SUPPLIED INFORMATION>
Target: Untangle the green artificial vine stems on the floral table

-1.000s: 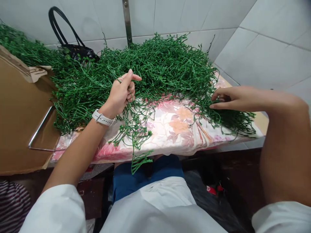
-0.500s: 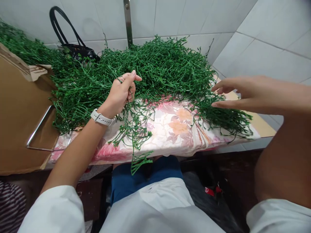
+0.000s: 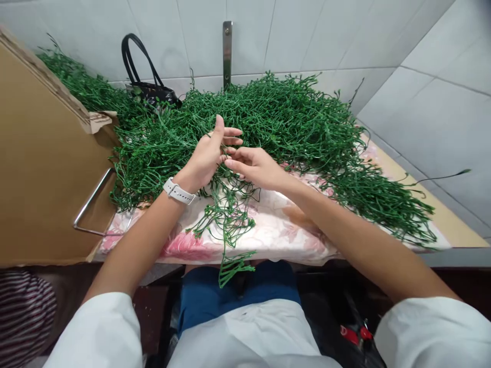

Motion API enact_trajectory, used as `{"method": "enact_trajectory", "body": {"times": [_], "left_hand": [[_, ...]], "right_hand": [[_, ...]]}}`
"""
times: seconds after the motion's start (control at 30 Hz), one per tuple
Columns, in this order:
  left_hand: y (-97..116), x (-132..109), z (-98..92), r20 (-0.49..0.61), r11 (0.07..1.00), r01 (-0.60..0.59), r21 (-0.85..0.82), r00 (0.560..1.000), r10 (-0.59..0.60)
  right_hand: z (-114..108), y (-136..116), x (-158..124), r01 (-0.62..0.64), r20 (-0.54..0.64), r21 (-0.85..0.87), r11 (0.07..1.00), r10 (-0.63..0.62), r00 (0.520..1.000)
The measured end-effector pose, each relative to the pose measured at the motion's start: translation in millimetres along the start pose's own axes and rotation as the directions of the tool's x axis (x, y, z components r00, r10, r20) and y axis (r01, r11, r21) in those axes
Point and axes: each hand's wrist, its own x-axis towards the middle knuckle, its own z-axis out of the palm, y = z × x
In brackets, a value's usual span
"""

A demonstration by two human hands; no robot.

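My left hand (image 3: pixel 207 156), with a pale watch (image 3: pixel 178 191) at the wrist, is in front of a big heap of thin green artificial plant stems (image 3: pixel 303 117). Its thumb and upper fingers are stretched out, while the lower fingers curl around a few green stems. My right hand (image 3: pixel 259 166) meets it from the right, thumb and fingertips pinched together at those same stems. The exact grip is partly hidden between the fingers. Below both hands a loose bunch of stems (image 3: pixel 230 220) lies on the flowered cloth (image 3: pixel 268 220), some hanging over the front edge.
A cardboard box (image 3: pixel 49 168) stands at the left beside a bent metal bar (image 3: pixel 92 199). Behind the heap, a black handbag (image 3: pixel 153 92) is against the tiled wall (image 3: pixel 307 36). More stems (image 3: pixel 383 199) spread towards the table's right end. Striped fabric (image 3: pixel 25 312) shows at the lower left.
My right hand has come from the right end of the heap to my left hand. My left hand's upper fingers have uncurled. The view has shifted, and one stem now sticks out at the right.
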Motion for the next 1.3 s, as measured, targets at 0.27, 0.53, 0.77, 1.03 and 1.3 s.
{"method": "enact_trajectory", "body": {"times": [0.27,0.53,0.77,1.03,1.3], "left_hand": [[2,-4,6.4,0.044,0.999,0.044,-0.031,0.998,-0.042],[-9,-6,8.3,0.195,0.906,-0.263,0.333,0.959,0.207],[-12,-6,8.5,0.116,0.867,-0.324,0.378,0.946,0.303],[-6,-8,10.4,0.148,0.852,-0.33,0.407,0.944,0.295],[-9,-5,4.4,0.126,0.774,-0.361,0.521,0.929,0.348]], "right_hand": [[-13,13,-5,0.021,-0.213,0.309,0.951,0.047,0.976],[-25,12,0,0.062,-0.337,0.531,0.845,0.143,0.931],[-35,8,2,0.105,-0.397,0.55,0.829,0.149,0.906],[-44,8,5,0.168,-0.422,0.612,0.773,0.14,0.896],[-62,6,2,0.128,-0.447,0.559,0.819,0.168,0.878]]}}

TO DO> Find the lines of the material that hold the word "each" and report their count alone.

TASK OUTPUT> 2